Psychiatrists theorize that these drugs damage the muscle-control
portion of the brain in a way that makes it permanently
"supersensitive" to messages passing down nerve
pathways into the brain. The result is that this portion of the
brain becomes permanently deranged. While the precise location of
this brain damage is not known with certainty, there is no
question that it exists. It is clearly visible in the faces of
its tragic victims.
In the same way that major tranquilizers can throw the
muscle-control portion of the brain into chaos, they also can
make the thought-control area of the brain supersensitive,
driving the person permanently insane.

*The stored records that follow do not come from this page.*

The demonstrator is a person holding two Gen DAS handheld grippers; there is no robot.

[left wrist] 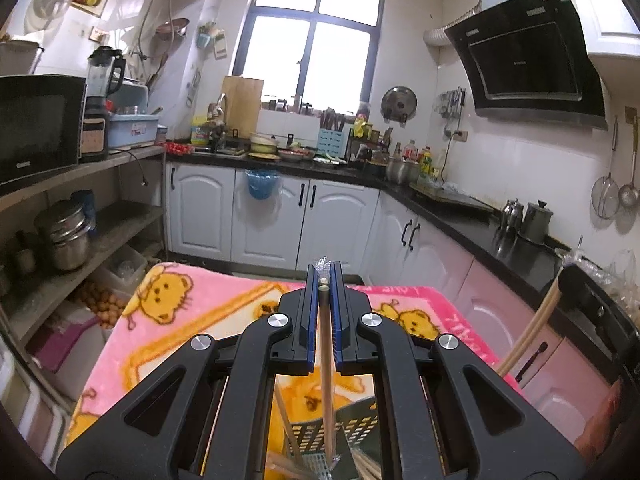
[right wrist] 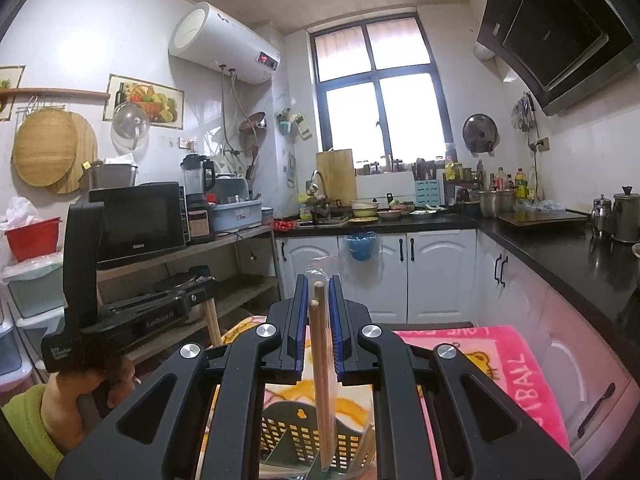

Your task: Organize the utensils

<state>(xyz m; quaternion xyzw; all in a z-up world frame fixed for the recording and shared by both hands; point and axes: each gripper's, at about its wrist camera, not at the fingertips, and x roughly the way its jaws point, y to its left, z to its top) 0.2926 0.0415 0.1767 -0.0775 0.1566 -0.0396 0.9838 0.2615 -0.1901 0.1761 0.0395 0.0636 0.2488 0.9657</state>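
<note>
Two grippers each pinch chopsticks above a table covered by a pink bear-print blanket point(left wrist: 168, 308).

On the left side of the right wrist view, a hand point(right wrist: 86, 384) with a green sleeve point(right wrist: 28, 420) grips the black handle of the left gripper point(right wrist: 208, 280), which points toward the middle of the kitchen and holds a wooden stick that hangs down beside the blanket's left edge.

In the left wrist view, the left gripper point(left wrist: 325, 276) has its blue-padded jaws pressed together on a single chopstick point(left wrist: 326, 360) in a clear wrapper. The dark-tipped end sits between the pads, and the shaft runs down toward the camera. Its lower end stands in a perforated utensil basket point(left wrist: 320, 436), which rests on the blanket near the close edge of the table. More chopsticks lean inside that basket.

Further right in the same view, the right gripper point(left wrist: 568, 276) shows at the blanket's right edge, over the black counter point(left wrist: 460, 216), with light wooden sticks slanting down from it.

In the right wrist view, the right gripper point(right wrist: 319, 288) is clamped on a pair of chopsticks point(right wrist: 320, 360) in a clear sleeve; both round ends poke up between the pads. The shafts reach down into the basket point(right wrist: 280, 436), which has a small yellow cut-out in its rear wall.
</note>
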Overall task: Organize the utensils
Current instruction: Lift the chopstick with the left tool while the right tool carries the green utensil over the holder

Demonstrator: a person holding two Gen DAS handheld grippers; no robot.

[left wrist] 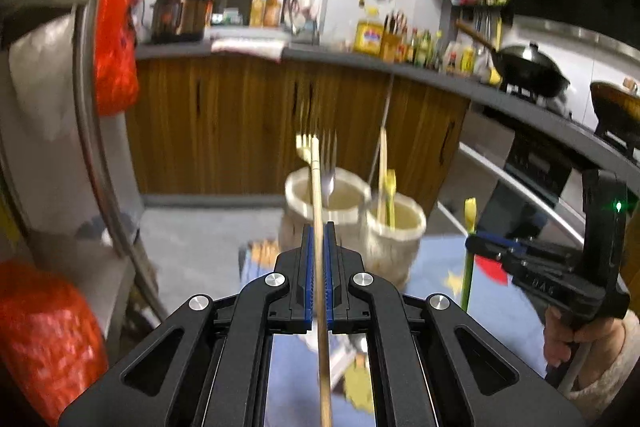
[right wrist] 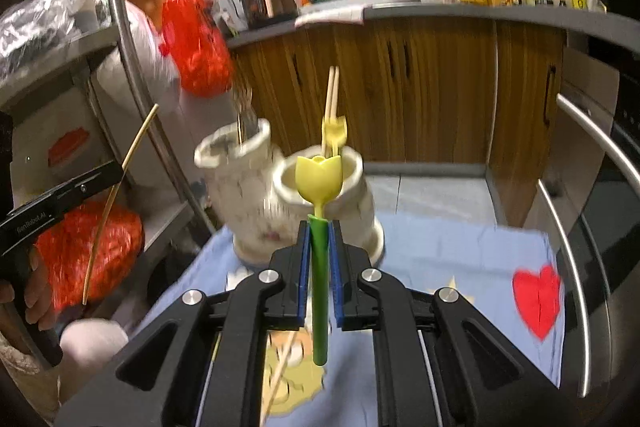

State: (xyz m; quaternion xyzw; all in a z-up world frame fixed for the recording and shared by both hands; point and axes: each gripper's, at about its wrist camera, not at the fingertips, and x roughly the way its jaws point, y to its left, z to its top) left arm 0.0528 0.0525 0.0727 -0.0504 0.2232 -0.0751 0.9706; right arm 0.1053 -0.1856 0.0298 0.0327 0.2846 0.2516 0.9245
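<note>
My left gripper (left wrist: 319,239) is shut on a thin wooden chopstick (left wrist: 316,183) that points up and ahead. In front stand two cream ceramic holders: the left holder (left wrist: 304,187) has forks in it, the right holder (left wrist: 404,227) has chopsticks and a yellow utensil. My right gripper (right wrist: 319,227) is shut on the green handle of a utensil with a yellow tulip-shaped head (right wrist: 319,179), held up before the right holder (right wrist: 356,167). The left gripper (right wrist: 114,171) and its chopstick (right wrist: 140,143) show at the left of the right wrist view. A loose chopstick (right wrist: 282,367) lies on the cloth.
The holders stand on a light blue cloth (right wrist: 460,259) with a red heart (right wrist: 536,299). A metal rack pole (right wrist: 132,59) and red mesh bags (right wrist: 196,43) are at the left. Wooden cabinets (left wrist: 224,123), a counter with bottles and a wok (left wrist: 532,67) lie behind.
</note>
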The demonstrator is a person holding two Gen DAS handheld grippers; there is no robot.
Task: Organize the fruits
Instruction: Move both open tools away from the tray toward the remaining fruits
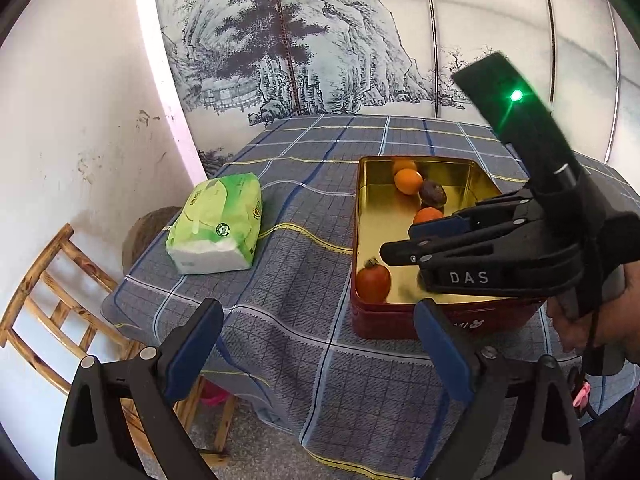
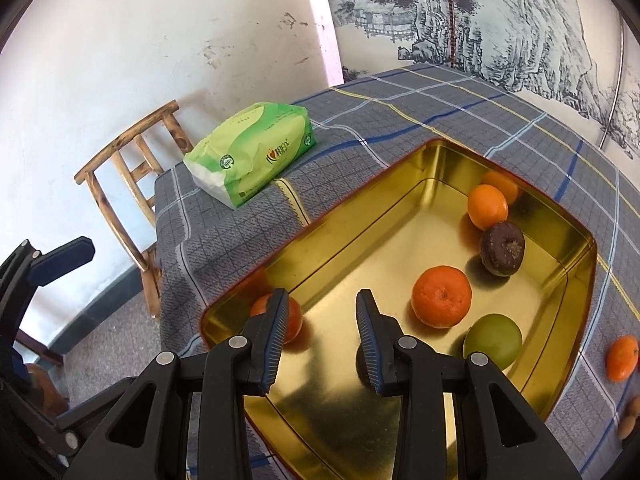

A 1980 study published in
The American Journal of Psychiatry described 10 patients who
suffered from this condition, which has been labeled
"supersensitivity psychosis."
In the first stage, the individual becomes psychotic for a few
days immediately after he or she stops taking the drugs. In the
second, the insanity that emerges upon withdrawal from the
psychiatric drug is persistent and may be irreversible. In the
third stage, the psychosis is evident even while the patient is
taking the psychiatric drugs. The study notes that, when this
stage is reached, "in most cases" the person is doomed
to be insane for life. This condition has created thousands of
tortured victims, permanently destroyed, cast out of mental
institutions to forage in garbage cans while wrestling with inner
terrors implanted in their minds by psychiatric drugs.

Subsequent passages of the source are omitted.